Rāga malār is a rāga for the rainy season and traveling through these shabds is like driving through a storm. In the desert we anticipate the precious drops of rain that bring green life to our dry world but the rain can also come so hard and fast it is hard to see past the water, and flooding can change the landscape forever.
Rāg malār makes its entrance in Gurbāni Sangeet with a slow, steady chārtāl, like the slow steady rhythm of the rain as it begins to fall. Then the pace picks up with choti teen tāl and builds in complexity as pārtāls are introduced, combining rhythms, creating beauty and drama, displays of grandeur as powerful as lightning bolts and thunderclouds.
The bani of rāga malār describes the state of the seeker and the seasons of the soul journey. The poetry celebrates the showers of blessing, calls out in love and longing or fear of the torrents to come. Like the peacocks and songbirds singing down the rain, the soul sings along.

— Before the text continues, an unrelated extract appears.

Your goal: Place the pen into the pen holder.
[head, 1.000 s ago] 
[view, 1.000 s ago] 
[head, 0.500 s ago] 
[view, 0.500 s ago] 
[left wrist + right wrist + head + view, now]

At least eight different malārs have been remembered in this collection from the memory of tradition. The malār collection concludes with rāgas and blends in sweet, singable songs with tāls like rupak, dādra and iktāl. These delightful melodies are like the gentle rain that continues to fall after all the drama of the storm has passed. What remains is the peace that lingers on a cloudy day, the bittersweet seeing, knowing what has come, what has gone, what has been lost, what has been gained.